Foto: Amanda Bernardo/GES-Especial
“Primeiramente queremos agradecer toda ajuda que trouxeram pra nós, mas tá faltando muita coisa ainda”, resume o coordenador, recomendando que, por praticidade logística, os donativos podem ser encaminhados para a Defesa Civil ou Corpo de Bombeiros Militar de Santo Antônio da Patrulha, a cidade mais próxima.
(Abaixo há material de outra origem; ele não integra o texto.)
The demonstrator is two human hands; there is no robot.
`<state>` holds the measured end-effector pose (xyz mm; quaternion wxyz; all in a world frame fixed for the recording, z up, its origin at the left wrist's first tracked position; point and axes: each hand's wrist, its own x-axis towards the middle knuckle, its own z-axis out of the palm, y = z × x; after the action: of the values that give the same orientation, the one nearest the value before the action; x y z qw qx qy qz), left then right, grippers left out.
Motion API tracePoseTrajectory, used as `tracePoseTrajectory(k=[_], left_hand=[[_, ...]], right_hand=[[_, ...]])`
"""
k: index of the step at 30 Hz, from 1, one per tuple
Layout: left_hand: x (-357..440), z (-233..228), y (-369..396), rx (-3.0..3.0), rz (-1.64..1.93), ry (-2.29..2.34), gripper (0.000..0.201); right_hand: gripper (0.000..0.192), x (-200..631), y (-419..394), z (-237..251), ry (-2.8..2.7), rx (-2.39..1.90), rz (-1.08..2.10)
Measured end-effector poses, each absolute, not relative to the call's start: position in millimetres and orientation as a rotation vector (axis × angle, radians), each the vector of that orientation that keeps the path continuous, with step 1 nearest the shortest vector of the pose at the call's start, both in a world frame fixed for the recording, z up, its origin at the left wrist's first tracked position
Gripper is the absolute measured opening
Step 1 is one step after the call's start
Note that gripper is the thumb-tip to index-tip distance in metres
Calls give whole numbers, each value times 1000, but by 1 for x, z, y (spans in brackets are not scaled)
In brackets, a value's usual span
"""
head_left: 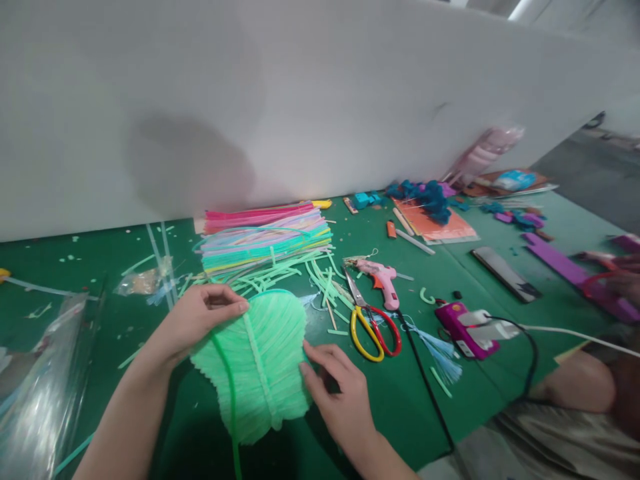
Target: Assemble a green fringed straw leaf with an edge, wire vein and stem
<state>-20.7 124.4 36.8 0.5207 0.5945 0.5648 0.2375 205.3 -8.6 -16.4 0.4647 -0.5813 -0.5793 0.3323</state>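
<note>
A light green leaf-shaped piece made of pipe cleaners [280, 340] is held up over the green table, a raised rib running down its middle. My left hand [200, 323] pinches its upper left edge, thumb and forefinger near the top of the rib. At the right edge, my right hand [340, 387] grips the piece between thumb and fingers. A bright green strand [231, 383] hangs down across the left part of the leaf. Behind it lies a stack of pink, lilac, teal and yellow pipe cleaners [265, 237], with cut green pieces scattered in front.
Red-and-yellow scissors [367, 327] and a pink glue gun [383, 280] lie to the right. Beyond them are a magenta power strip [467, 330] with cables, a phone [505, 273] and a blue tassel [443, 353]. A co-worker's hand [623, 277] is at far right. Clear plastic wrapping [50, 387] lies left.
</note>
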Motion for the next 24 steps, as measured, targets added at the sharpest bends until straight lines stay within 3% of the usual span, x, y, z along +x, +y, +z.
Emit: tracePoseTrajectory(k=[6, 14, 24], left_hand=[[-21, 37, 125, 1428, 581, 1342, 29], [-21, 37, 124, 1397, 599, 1336, 23], [-22, 36, 124, 1381, 588, 1337, 23]], right_hand=[[36, 215, 0, -10, -1015, -1523, 1083], [24, 231, 5, -4, -1281, -1525, 769], [25, 228, -3, -21, -1447, -1471, 503]])
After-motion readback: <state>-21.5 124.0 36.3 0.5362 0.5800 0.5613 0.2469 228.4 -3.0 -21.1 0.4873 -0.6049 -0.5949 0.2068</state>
Segundo Henrique Borges, os atingidos pelo ciclone em Caraá precisam de vassoura, balde, rodo, água sanitária, sabão em pó, detergente, absorvente feminino, arroz, café e açúcar. “Quem tiver como ajudar, por favor nos ajude”, pediu, reforçando a necessidade também de doação de fios de energia elétrica.
“Muito poste caiu e a CEEE está arrumando. Mas as redes particulares precisam ser refeitas. Muita gente precisa da energia ligada para fazer o poço artesiano funcionar. E está faltando fio de energia elétrica”, frisou o coordenador da Defesa Civil.